• About this task
Copy the lines below verbatim. Begin with the first and end with the line containing "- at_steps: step".
◇ ◇ ◇
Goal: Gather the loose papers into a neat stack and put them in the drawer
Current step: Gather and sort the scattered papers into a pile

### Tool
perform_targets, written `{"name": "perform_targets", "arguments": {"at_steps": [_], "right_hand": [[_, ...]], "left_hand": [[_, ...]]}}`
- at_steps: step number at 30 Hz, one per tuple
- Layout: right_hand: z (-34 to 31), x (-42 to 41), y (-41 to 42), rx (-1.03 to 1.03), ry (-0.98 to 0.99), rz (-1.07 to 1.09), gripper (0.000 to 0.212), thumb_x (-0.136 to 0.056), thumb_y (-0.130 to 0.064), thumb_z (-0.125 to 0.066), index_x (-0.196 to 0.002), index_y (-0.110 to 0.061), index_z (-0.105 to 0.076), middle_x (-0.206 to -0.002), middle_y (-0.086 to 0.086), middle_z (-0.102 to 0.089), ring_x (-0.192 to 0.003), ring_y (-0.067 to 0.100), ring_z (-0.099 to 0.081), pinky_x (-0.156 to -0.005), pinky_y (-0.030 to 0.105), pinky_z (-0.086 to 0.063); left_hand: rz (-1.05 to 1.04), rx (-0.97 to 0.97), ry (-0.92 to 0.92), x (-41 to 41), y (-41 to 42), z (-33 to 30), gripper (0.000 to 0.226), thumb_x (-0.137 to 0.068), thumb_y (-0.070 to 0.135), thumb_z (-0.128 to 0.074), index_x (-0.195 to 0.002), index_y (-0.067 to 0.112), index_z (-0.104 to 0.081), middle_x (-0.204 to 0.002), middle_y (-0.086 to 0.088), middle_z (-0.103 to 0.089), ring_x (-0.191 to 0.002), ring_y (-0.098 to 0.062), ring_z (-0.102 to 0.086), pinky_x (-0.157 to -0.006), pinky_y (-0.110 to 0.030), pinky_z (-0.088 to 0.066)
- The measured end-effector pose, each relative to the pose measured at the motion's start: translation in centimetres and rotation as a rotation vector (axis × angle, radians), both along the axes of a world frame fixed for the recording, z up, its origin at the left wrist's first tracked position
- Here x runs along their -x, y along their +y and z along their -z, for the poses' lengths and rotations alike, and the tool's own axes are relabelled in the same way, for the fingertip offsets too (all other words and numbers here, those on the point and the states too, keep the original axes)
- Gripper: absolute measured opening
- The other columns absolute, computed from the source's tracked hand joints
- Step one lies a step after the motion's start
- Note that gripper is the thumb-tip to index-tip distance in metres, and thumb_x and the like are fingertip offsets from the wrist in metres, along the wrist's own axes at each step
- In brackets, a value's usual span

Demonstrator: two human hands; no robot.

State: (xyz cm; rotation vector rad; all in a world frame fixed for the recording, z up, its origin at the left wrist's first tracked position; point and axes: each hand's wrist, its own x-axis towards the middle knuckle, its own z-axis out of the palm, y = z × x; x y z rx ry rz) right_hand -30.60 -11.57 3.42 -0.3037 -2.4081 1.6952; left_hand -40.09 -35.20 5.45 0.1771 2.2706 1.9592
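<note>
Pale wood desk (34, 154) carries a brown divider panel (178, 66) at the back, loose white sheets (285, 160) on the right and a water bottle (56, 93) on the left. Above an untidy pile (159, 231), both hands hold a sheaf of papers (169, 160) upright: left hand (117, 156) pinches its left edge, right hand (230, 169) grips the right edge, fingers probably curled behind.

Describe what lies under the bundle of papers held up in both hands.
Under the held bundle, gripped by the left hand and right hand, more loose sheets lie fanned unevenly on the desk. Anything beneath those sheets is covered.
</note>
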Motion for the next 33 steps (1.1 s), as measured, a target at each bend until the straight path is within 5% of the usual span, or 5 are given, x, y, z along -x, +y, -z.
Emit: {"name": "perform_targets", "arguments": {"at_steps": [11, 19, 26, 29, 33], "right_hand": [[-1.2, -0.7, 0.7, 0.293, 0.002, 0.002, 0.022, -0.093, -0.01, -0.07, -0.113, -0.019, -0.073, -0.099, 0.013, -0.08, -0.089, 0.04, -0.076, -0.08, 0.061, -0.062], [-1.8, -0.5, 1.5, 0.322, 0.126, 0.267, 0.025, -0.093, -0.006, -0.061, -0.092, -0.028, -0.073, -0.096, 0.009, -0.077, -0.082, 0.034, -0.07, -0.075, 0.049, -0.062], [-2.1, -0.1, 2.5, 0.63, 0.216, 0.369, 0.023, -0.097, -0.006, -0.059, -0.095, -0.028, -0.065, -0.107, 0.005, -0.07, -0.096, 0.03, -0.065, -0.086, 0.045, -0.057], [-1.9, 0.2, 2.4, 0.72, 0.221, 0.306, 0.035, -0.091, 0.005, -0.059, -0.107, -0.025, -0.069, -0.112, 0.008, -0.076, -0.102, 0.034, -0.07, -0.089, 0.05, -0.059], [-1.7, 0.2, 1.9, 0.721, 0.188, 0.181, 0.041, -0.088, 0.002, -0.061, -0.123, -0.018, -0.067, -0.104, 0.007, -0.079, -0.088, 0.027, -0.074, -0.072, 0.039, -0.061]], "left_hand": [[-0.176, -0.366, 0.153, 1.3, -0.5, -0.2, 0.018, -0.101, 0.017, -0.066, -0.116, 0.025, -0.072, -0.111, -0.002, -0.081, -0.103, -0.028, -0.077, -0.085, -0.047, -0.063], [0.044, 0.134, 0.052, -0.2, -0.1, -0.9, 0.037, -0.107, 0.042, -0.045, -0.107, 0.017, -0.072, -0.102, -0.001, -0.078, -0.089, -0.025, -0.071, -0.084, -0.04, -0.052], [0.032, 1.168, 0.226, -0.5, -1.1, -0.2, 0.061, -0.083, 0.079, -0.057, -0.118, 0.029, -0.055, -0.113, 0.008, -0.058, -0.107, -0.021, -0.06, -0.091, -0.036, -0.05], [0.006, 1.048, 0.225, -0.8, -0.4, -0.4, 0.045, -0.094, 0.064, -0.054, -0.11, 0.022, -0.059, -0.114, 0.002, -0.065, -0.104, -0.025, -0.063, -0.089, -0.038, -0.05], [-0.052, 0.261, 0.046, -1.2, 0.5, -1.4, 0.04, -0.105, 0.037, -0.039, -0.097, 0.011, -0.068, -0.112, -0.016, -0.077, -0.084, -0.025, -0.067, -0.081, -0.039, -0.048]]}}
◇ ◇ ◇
• Solution to the exercise
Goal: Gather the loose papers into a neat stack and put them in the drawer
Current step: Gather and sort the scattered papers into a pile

### Tool
perform_targets, written `{"name": "perform_targets", "arguments": {"at_steps": [_], "right_hand": [[_, ...]], "left_hand": [[_, ...]]}}`
- at_steps: step number at 30 Hz, one per tuple

The given output is complete.